Read through the entries below and return each line with the word "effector".
[[ EXERCISE DATA open ]]
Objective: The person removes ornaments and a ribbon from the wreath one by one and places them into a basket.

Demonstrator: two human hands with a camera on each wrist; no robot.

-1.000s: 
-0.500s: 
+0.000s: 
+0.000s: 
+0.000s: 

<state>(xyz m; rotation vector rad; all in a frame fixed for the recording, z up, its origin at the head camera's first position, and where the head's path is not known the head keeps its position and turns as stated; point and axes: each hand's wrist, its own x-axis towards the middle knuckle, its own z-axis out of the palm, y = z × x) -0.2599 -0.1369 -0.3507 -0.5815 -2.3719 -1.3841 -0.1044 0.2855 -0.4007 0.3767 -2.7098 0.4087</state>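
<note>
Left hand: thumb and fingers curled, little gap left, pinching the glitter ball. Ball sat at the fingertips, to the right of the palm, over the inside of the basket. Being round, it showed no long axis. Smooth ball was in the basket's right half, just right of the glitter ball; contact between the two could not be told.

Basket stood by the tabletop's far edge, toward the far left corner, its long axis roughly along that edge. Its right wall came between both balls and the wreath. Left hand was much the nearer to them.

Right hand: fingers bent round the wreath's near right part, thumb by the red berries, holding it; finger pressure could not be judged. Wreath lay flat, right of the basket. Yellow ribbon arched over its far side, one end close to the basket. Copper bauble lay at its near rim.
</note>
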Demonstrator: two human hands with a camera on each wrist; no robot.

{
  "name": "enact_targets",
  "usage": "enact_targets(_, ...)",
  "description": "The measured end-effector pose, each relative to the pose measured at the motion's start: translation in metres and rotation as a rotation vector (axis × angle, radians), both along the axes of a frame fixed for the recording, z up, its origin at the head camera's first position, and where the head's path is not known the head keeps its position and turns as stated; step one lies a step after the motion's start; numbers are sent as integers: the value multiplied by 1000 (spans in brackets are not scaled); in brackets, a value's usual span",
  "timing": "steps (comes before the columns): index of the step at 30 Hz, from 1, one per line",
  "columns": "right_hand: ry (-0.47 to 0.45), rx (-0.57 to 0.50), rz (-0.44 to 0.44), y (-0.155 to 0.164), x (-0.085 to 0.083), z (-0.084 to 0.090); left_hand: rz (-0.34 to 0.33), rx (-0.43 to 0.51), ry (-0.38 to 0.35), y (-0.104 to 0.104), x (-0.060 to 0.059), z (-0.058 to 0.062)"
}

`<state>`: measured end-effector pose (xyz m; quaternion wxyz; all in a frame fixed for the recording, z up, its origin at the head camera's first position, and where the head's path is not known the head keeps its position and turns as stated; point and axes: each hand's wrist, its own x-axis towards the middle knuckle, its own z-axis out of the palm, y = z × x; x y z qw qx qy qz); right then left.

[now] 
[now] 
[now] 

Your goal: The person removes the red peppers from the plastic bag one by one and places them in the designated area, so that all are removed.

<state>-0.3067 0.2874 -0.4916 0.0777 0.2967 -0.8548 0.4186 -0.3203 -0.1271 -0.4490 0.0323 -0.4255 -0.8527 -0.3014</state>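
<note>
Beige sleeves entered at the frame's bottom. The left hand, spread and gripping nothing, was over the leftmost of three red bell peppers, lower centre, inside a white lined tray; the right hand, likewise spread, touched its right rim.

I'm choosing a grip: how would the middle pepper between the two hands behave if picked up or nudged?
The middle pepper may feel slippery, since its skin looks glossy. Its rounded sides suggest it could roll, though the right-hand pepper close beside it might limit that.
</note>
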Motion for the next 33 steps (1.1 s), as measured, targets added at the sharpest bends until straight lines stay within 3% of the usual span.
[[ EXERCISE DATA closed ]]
REPLY TO THE EXERCISE:
  "description": "The measured end-effector pose, each relative to the pose measured at the motion's start: translation in metres and rotation as a rotation vector (axis × angle, radians), both along the axes of a frame fixed for the recording, z up, its origin at the head camera's first position, and where the head's path is not known the head keeps its position and turns as stated; step one lies a step after the motion's start; numbers are sent as integers: the value multiplied by 1000 (spans in brackets are not scaled); in brackets, a value's usual span",
`<state>`: measured end-effector pose (xyz m; quaternion wxyz; all in a frame fixed for the recording, z up, its origin at the head camera's first position, and where the head's path is not known the head keeps its position and turns as stated; point and axes: each hand's wrist, its own x-axis towards the middle knuckle, its own z-axis out of the palm, y = z × x; x y z qw qx qy qz); right then left.

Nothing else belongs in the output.